この記事を読んで思ったことだ。「これで、川上憲伸の後継者・大エースが早くももう生まれたのではないか」と。というのは、上の表現の中にはすごく大事な知恵が入っているからだ。
「軸足に重心をしっかり乗せて右腕を大きく使うこと」
この言葉は僕に、球界大エースの忘れられない言葉を瞬時に思い出させた。アンダースロー投手にして、希代の剛球投手・山田久志が自分の「剛球の生命」をこう語っており、この言葉がなぜか、スポーツ好きの僕の頭からしばらく離れなかったことがあるのである。

「アンダースローは特に、下半身の粘りが全て。指先からボールを離すリリースポイントを1センチでも2センチでも前に出来るように、下半身で粘る。そういう下半身を作り、維持する。これが出来なくなったときが野球を止めるときだ」
これを読んだ当時の僕は、この言葉に込められた大きな知恵、意味を懸命に勉強したものだった。その知恵を今分かりやすく語るとすれば、以下のように表現されるだろう。松阪も含めて投手全てが語っていることなのだが。

初速160キロでも本ベース上で145キロになるピッチャーは全くだめだ。初速140キロでも、ベース上が137キロなら凄いボールであると。松阪もこれに関わって、終速150キロを超えるボールを目指しているようである。そして、こういう「伸びのある」ストレートは大きいフォームに耐えられる下半身を作って、「出来るだけ前で強くボールを離す」ことによってのみ可能になる。大投手といわれた人々なら総てが、強靱な下半身維持に大変なエネルギーを費やしてきたのは、ひとえにこのことのためなのである。

落合監督は中田賢一のことを「暴れ馬」という。そういう下半身の持ち主であると、すぐに見抜いたのだと思う。この下半身をきちんと使えるようになれば! これが実現し、川上憲伸の後継者が早くも生まれた。いやまだまだ、右の両輪というところであろう。たった7歳しか違わないのだし、投手生命もすごく伸びている時代であるし、監督としての落合はけっして無理をさせないはずでもあるから。
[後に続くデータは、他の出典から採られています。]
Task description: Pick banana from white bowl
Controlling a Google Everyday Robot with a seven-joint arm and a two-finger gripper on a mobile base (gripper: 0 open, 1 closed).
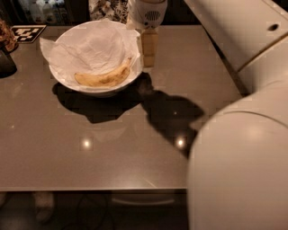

「25歳前後の投手が、競い合うようにしてどんどん育っている」
監督が目を細めてこのごろよく語る言葉だ。森バッテリーチーフコーチも素晴らしい教え手なのであろう。確か、全盛時代西武の投手だったはずだが、今なおときめく「中年の星」工藤公康の成長などを見届けてきた人物だったはずである。